» What you will do
An exact reproduction of all the entries below is required.

Dataset START

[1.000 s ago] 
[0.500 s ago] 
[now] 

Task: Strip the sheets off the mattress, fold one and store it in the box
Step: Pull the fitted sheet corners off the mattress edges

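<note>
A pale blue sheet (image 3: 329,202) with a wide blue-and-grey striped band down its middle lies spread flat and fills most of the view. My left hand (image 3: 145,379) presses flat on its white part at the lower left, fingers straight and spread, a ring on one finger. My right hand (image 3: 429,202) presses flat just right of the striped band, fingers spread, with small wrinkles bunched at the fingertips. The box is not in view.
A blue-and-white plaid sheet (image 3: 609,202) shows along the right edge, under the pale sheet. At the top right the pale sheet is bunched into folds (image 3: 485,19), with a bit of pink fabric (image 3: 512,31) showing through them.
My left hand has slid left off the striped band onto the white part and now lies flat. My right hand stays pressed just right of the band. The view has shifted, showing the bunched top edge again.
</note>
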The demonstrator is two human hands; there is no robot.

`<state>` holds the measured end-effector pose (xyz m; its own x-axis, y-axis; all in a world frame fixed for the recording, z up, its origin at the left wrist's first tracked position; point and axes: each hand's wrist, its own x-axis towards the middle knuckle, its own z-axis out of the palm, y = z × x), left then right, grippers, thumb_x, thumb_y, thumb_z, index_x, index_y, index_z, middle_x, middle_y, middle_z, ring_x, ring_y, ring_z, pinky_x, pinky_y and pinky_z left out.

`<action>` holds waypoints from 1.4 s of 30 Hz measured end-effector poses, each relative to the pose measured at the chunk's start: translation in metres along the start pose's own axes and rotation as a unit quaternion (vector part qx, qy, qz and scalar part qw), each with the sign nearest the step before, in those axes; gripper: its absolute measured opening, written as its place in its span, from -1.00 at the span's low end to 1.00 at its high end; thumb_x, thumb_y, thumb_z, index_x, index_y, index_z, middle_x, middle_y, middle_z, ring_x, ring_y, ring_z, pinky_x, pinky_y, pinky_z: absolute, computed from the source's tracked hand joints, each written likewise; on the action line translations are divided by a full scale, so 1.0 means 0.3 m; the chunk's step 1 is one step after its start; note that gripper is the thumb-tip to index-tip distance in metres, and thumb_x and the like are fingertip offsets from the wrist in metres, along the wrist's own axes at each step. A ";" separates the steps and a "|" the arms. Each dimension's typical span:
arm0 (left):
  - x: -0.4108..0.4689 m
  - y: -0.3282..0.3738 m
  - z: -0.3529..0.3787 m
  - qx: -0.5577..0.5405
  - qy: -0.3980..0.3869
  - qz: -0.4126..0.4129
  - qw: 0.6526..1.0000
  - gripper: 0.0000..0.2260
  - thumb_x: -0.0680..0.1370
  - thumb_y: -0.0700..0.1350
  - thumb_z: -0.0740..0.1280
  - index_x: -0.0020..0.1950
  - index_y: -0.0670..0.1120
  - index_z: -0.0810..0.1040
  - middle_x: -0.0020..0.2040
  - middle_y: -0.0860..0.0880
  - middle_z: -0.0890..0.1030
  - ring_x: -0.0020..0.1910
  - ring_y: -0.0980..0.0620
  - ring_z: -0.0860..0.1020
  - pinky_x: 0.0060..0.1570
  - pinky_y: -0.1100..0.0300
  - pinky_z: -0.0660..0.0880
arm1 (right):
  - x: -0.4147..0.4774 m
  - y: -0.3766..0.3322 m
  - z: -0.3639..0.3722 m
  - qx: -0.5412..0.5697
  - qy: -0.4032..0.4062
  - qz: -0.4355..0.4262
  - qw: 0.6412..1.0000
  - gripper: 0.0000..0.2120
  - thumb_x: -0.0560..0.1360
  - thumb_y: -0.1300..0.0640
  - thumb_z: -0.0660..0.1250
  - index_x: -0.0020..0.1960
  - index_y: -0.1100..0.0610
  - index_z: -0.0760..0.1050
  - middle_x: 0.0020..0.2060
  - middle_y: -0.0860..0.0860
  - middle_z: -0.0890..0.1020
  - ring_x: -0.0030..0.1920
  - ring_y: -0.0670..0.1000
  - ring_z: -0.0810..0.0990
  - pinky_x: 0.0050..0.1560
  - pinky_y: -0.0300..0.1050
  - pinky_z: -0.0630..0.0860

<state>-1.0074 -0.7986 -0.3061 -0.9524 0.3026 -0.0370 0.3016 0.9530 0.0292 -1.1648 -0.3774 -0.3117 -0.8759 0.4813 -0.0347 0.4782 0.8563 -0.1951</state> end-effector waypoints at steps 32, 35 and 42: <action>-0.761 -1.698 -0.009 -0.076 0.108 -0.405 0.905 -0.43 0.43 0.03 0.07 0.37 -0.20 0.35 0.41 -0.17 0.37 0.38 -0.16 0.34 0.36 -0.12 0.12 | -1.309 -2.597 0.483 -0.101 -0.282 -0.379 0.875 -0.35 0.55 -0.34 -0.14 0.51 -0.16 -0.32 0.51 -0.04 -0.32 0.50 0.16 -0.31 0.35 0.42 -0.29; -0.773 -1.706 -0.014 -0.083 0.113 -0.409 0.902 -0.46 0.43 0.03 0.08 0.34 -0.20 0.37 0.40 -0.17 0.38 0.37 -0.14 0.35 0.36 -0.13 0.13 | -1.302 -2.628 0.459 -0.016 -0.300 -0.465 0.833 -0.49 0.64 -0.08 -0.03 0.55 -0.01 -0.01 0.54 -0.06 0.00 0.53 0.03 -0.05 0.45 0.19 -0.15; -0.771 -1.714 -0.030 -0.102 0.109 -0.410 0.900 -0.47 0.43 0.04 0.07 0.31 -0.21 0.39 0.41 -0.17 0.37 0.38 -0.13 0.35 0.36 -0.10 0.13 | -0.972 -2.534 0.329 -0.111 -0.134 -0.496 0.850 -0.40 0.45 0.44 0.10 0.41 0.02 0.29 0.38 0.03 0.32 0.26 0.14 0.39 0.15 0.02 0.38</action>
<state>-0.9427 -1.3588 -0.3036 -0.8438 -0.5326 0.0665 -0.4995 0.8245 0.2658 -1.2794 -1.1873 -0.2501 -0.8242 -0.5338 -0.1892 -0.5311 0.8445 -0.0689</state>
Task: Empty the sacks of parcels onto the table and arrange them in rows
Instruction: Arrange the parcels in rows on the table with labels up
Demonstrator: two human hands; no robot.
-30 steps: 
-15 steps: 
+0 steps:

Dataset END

» Written response
[1.000 s ago] 
[0.500 s ago] 
[now] 

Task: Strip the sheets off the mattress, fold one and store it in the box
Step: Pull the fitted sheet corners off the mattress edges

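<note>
A pale blue sheet (image 3: 329,202) with a wide blue-and-grey striped band down its middle lies spread flat and fills most of the view. My left hand (image 3: 145,379) presses flat on its white part at the lower left, fingers straight and spread, a ring on one finger. My right hand (image 3: 429,202) presses flat just right of the striped band, fingers spread, with small wrinkles bunched at the fingertips. The box is not in view.
A blue-and-white plaid sheet (image 3: 609,202) shows along the right edge, under the pale sheet. At the top right the pale sheet is bunched into folds (image 3: 485,19), with a bit of pink fabric (image 3: 512,31) showing through them.
My left hand has slid left off the striped band onto the white part and now lies flat. My right hand stays pressed just right of the band. The view has shifted, showing the bunched top edge again.
</note>
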The demonstrator is two human hands; there is no robot.

`<state>` holds the measured end-effector pose (xyz m; its own x-axis, y-axis; all in a world frame fixed for the recording, z up, its origin at the left wrist's first tracked position; point and axes: each hand's wrist, its own x-axis towards the middle knuckle, its own z-axis out of the palm, y = z × x), left then right, grippers, thumb_x, thumb_y, thumb_z, index_x, index_y, index_z, middle_x, middle_y, middle_z, ring_x, ring_y, ring_z, pinky_x, pinky_y and pinky_z left out.

`<action>` holds waypoints from 1.4 s of 30 Hz measured end-effector poses, each relative to the pose measured at the chunk's start: translation in metres along the start pose's own axes and rotation as a unit quaternion (vector part qx, qy, qz and scalar part qw), each with the sign nearest the step before, in those axes; gripper: its absolute measured opening, written as its place in its span, from -1.00 at the span's low end to 1.00 at its high end; thumb_x, thumb_y, thumb_z, index_x, index_y, index_z, middle_x, middle_y, middle_z, ring_x, ring_y, ring_z, pinky_x, pinky_y, pinky_z: absolute, computed from the source's tracked hand joints, each written likewise; on the action line translations are divided by a full scale, so 1.0 means 0.3 m; the chunk's step 1 is one step after its start; note that gripper is the thumb-tip to index-tip distance in metres, and thumb_x and the like are fingertip offsets from the wrist in metres, along the wrist's own axes at each step. A ";" separates the steps and a "|" the arms. Each dimension's typical span:
arm0 (left):
  - x: -0.4108..0.4689 m
  - y: -0.3282..0.3738 m
  - z: -0.3529..0.3787 m
  - qx: -0.5577..0.5405
  - qy: -0.3980..0.3869
  - qz: -0.4126..0.4129
  - qw: 0.6526..1.0000
  - gripper: 0.0000..0.2260
  - thumb_x: -0.0680..0.1370
  - thumb_y: -0.0700..0.1350
  - thumb_z: -0.0740..0.1280
  - index_x: -0.0020..0.1950
  - index_y: -0.0670..0.1120
  - index_z: -0.0810..0.1040
  - middle_x: -0.0020..0.2040
  - middle_y: -0.0860..0.0880
  - middle_z: -0.0890..0.1030
  - ring_x: -0.0020..0.1910
  - ring_y: -0.0980..0.0620
  - ring_z: -0.0860..0.1020
  - pinky_x: 0.0060..0.1570
  - pinky_y: -0.1100..0.0300
  - pinky_z: -0.0660..0.0880
arm1 (right):
  - x: -0.4147..0.4774 m
  - y: -0.3766..0.3322 m
  - z: -0.3639..0.3722 m
  - qx: -0.5412..0.5697
  - qy: -0.4032..0.4062
  - qz: -0.4355..0.4262
  - qw: 0.6412..1.0000
  - gripper: 0.0000..0.2120
  - thumb_x: -0.0560..0.1360
  - thumb_y: -0.1300..0.0640
  - thumb_z: -0.0660..0.1250
  - index_x: -0.0020..0.1960
  - index_y: -0.1100..0.0610
  - index_z: -0.0760..0.1050
  - middle_x: 0.0020..0.2060
  - middle_y: -0.0860..0.0860
  - middle_z: -0.0890..0.1020
  - ring_x: -0.0030..0.1920
  - ring_y: -0.0670..0.1000
  - ring_z: -0.0810..0.0990
  - pinky_x: 0.0050..0.1560
  - pinky_y: -0.0300..0.1050
  - pinky_z: -0.0630..0.0860

<state>-1.0074 -0.7986 -0.3061 -0.9524 0.3026 -0.0370 0.3016 0.9530 0.0292 -1.1648 -0.3774 -0.3117 -0.8759 0.4813 -0.0347 0.4782 0.8563 -0.1951</state> end-effector waypoints at steps 32, 35 and 42: <action>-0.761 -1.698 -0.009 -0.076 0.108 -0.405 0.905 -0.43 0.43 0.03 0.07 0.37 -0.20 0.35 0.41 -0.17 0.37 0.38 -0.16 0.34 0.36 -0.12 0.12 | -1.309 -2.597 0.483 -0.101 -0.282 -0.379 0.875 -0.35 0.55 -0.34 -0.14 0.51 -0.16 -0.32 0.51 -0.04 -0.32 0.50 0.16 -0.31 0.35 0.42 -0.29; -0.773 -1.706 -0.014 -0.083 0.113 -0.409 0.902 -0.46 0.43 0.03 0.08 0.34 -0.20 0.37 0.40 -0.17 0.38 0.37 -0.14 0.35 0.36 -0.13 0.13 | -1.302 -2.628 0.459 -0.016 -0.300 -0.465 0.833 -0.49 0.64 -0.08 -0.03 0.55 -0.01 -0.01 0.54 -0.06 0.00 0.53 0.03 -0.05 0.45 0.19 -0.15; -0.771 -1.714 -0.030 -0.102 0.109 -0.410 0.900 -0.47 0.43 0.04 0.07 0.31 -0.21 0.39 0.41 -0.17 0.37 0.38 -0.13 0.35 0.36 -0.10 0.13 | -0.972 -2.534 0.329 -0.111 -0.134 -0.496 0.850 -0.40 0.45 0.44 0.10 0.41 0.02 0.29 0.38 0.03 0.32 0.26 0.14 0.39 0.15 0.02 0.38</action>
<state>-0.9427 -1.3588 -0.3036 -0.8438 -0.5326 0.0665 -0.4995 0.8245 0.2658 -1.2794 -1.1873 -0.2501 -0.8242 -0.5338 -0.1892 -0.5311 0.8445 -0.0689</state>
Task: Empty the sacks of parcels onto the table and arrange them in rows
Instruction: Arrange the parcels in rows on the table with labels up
Demonstrator: two human hands; no robot.
-30 steps: 
-15 steps: 
+0 steps:

Reply complete, and nothing else is required.